Core Viewpoint - Opus Genetics has initiated the first patient dosing in LYNX-3, a pivotal Phase 3 clinical trial for Phentolamine Ophthalmic Solution 0.75%, aimed at treating chronic night driving impairment in keratorefractive patients with reduced mesopic vision [1][2]. Group 1: Clinical Trial Details - LYNX-3 is the second Phase 3 trial for this indication, designated as Fast Track by the FDA, and follows a Special Protocol Assessment [2]. - The trial will enroll approximately 200 adults with decreased visual acuity in low-light conditions post-keratorefractive surgery, including LASIK and PRK [5]. - Participants will be randomized to receive either Phentolamine Ophthalmic Solution 0.75% or placebo for about two weeks [5]. Group 2: Treatment Mechanism and Benefits - Phentolamine Ophthalmic Solution 0.75% is a non-selective α1/α2 adrenergic antagonist designed to reduce pupil size in low-light conditions, potentially improving visual quality by decreasing the impact of peripheral light rays [3][7]. - The primary endpoint of the trial is the percentage of participants achieving a ≥15-letter improvement in mesopic low-contrast visual acuity at Day 15 [6]. - Key secondary endpoints include patient-reported outcomes related to night driving and visual disturbances such as glare and halos [6]. Group 3: Company Overview - Opus Genetics is a clinical-stage biopharmaceutical company focused on gene therapies for inherited retinal diseases and small-molecule therapies for ophthalmic disorders [9]. - The company is advancing Phentolamine Ophthalmic Solution 0.75% in two Phase 3 programs, with one approved indication for drug-induced mydriasis and positive data for presbyopia [4][9].
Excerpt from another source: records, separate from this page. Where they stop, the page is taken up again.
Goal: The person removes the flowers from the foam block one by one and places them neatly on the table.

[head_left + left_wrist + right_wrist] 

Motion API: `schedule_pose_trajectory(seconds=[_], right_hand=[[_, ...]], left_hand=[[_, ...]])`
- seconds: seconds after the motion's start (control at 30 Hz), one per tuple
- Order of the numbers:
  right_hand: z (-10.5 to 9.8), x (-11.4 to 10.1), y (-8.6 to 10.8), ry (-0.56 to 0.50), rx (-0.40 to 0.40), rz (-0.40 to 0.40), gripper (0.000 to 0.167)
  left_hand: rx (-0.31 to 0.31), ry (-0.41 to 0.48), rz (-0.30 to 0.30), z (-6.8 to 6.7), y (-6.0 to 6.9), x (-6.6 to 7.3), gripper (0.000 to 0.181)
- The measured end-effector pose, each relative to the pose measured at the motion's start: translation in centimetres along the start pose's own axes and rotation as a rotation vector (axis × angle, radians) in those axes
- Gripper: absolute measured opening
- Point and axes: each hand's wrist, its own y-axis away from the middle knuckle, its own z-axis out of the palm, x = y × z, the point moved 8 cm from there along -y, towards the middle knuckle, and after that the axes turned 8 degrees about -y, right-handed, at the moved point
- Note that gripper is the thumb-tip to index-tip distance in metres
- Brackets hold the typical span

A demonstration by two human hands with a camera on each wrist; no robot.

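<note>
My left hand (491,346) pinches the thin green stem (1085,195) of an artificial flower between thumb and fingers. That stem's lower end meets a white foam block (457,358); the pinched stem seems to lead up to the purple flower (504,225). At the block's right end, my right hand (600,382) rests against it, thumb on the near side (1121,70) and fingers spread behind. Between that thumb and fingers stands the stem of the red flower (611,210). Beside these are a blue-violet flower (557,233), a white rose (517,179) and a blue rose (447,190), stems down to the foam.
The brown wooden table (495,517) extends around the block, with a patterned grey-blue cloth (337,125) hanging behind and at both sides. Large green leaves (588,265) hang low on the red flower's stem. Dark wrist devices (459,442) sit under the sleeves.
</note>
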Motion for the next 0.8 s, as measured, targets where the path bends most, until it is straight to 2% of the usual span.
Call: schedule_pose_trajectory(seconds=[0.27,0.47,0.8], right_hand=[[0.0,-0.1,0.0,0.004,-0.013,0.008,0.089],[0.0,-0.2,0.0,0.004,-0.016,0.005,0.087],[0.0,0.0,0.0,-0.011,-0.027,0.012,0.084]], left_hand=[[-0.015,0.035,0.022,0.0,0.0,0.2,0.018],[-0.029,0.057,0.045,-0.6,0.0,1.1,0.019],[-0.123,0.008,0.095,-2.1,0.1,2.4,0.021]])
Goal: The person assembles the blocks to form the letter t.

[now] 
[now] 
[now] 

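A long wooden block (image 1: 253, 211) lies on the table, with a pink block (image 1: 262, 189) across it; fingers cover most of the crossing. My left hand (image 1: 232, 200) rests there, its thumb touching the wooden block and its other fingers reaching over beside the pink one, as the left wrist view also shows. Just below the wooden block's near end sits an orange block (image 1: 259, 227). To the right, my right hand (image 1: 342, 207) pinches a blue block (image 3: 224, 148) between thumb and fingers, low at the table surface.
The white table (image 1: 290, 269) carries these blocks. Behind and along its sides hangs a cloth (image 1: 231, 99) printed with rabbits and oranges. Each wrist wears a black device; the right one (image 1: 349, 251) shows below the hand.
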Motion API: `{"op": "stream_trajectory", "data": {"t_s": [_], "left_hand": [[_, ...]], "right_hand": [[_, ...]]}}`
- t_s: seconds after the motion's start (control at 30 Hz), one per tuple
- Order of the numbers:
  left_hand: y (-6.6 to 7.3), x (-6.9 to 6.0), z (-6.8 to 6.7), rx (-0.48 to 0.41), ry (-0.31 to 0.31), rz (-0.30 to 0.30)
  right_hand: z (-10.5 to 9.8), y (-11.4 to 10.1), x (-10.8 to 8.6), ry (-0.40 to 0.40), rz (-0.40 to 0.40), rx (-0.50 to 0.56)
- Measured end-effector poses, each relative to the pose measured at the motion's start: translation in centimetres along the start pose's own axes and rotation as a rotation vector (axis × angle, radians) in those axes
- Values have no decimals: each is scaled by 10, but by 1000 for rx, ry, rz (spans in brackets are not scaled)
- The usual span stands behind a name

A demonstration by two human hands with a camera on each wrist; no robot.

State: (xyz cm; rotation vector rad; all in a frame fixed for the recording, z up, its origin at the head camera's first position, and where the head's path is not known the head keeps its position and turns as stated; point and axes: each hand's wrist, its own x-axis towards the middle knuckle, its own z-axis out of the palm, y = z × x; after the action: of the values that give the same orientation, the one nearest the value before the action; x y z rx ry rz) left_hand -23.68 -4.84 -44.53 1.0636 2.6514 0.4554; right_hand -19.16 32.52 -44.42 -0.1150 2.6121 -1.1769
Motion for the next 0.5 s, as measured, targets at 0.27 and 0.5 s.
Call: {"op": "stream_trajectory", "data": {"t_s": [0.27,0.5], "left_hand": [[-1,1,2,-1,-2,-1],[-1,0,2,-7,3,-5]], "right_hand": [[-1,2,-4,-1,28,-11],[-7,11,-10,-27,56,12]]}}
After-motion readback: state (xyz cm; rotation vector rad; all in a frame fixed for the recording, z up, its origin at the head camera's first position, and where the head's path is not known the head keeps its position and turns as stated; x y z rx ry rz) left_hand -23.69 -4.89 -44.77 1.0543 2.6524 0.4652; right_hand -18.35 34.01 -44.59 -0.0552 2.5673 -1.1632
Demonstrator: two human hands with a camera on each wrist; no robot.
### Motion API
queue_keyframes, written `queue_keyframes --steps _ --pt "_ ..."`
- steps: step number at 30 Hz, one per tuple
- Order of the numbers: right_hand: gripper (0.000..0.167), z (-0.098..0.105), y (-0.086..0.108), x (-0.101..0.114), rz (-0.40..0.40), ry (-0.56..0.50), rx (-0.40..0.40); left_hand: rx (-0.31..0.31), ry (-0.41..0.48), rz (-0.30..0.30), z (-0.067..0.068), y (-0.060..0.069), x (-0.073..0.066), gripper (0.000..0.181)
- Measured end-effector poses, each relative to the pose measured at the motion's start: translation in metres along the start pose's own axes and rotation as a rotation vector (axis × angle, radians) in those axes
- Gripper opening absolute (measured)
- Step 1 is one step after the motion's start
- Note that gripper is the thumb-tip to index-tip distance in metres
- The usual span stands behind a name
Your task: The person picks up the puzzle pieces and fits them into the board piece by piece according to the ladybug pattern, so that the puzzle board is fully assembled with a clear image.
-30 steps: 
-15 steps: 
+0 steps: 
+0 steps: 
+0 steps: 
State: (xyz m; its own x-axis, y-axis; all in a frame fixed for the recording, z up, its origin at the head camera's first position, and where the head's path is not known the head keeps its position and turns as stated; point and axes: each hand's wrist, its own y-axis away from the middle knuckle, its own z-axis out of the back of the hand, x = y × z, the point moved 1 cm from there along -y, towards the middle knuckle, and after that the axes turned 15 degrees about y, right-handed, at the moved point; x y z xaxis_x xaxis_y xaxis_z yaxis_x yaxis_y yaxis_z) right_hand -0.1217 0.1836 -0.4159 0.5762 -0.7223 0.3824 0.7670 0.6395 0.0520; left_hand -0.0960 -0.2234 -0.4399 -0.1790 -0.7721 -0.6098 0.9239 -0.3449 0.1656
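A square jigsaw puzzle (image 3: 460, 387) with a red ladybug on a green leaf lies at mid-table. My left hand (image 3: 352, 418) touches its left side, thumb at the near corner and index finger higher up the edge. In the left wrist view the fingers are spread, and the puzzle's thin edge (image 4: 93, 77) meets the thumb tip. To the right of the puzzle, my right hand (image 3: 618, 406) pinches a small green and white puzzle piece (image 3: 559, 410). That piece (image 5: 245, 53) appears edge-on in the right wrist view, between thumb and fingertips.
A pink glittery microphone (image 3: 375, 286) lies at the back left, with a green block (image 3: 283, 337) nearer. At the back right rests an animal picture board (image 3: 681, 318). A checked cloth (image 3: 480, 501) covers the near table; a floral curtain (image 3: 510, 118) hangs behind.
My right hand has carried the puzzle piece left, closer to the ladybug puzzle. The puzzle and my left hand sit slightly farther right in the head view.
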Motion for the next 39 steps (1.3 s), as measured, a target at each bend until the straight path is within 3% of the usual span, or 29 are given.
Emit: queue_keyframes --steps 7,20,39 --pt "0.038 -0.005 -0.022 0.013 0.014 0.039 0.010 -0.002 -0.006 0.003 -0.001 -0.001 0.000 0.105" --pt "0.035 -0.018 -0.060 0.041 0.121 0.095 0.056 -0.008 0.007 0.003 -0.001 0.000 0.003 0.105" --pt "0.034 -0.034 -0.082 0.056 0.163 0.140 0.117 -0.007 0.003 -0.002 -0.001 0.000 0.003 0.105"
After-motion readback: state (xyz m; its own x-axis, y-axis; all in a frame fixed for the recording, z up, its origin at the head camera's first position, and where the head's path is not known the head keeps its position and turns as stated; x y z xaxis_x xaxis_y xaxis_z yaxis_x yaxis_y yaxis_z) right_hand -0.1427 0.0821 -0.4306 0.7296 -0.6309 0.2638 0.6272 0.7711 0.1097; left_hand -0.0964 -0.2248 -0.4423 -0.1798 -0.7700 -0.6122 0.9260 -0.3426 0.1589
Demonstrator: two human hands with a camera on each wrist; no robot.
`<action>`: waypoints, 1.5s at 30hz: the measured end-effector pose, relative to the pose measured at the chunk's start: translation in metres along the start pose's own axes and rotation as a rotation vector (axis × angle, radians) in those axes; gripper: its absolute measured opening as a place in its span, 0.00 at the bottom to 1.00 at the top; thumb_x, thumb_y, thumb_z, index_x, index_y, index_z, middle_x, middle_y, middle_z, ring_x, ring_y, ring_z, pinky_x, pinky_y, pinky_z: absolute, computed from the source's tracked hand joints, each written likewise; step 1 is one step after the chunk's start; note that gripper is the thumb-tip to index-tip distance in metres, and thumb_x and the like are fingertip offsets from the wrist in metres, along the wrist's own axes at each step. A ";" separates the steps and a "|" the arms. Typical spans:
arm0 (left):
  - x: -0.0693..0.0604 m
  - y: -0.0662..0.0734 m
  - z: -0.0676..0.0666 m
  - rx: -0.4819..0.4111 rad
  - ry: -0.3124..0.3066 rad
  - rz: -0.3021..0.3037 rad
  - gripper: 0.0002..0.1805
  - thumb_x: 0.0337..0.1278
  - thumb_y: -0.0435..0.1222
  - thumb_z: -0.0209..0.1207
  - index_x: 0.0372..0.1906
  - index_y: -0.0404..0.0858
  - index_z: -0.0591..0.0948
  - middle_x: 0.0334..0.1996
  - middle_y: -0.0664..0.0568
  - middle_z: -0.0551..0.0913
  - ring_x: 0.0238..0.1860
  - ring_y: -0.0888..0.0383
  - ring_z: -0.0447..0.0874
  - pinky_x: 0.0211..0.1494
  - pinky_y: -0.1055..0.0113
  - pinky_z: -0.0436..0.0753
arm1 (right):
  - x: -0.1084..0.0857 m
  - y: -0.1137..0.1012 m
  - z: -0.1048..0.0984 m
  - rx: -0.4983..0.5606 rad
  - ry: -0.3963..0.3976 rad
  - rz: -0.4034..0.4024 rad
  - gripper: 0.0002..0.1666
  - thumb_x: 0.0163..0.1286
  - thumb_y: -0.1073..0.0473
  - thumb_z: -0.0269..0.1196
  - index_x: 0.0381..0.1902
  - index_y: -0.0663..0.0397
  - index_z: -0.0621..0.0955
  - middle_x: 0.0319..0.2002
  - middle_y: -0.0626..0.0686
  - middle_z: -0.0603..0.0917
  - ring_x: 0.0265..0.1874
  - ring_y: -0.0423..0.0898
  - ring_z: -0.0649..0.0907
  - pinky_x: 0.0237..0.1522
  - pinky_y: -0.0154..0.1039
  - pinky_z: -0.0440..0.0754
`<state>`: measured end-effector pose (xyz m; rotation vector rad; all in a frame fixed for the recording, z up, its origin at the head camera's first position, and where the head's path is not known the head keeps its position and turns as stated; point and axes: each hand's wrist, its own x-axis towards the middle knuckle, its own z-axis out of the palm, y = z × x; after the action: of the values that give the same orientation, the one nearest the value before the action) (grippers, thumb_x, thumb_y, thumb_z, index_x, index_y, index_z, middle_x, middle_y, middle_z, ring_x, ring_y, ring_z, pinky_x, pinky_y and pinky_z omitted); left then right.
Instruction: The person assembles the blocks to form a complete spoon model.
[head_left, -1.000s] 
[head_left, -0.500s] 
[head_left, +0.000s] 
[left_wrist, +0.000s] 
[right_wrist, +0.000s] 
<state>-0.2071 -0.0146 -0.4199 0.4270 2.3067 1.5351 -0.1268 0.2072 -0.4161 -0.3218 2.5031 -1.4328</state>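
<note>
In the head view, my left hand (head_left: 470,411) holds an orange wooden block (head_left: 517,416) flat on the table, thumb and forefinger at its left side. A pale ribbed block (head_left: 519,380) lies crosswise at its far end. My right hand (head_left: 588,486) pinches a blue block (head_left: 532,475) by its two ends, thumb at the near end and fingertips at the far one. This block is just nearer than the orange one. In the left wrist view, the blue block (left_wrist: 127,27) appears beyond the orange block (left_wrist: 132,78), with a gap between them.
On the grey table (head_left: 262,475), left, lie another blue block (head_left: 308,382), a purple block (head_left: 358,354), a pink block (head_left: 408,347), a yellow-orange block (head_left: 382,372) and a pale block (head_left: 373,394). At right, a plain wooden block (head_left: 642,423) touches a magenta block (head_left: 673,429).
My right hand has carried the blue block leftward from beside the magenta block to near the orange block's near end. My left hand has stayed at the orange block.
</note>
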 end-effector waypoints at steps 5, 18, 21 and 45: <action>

Company Overview - Opus Genetics, Inc. is a clinical-stage biopharmaceutical company focused on developing gene therapies for inherited retinal diseases (IRDs) and small molecule therapies for other ophthalmic disorders [3] - The company's pipeline includes AAV-based gene therapies targeting conditions such as Leber congenital amaurosis (LCA), bestrophinopathy, and retinitis pigmentosa [3] - Lead gene therapy candidates include OPGx-LCA5, currently in a Phase 1/2 trial for LCA5-related mutations, and OPGx-BEST1, targeting BEST1-related retinal degeneration [3] - The company is also advancing Phentolamine Ophthalmic Solution 0.75%, which is approved for one indication and is being studied in two Phase 3 programs for presbyopia and reduced low light vision [3] Corporate Update - George Magrath, MD, CEO, and Ash Jayagopal, Ph.D., MBA, Chief Scientific and Development Officer, will present a corporate update at the H.C. Wainwright 27th Annual Global Investment Conference from September 8-10, 2025 [1] - The presentation will be available on demand starting September 8, 2025, at 7:00 a.m. ET [1] Investor Relations - Recent investor event replays are accessible on the Opus Genetics website under the Investors section [2]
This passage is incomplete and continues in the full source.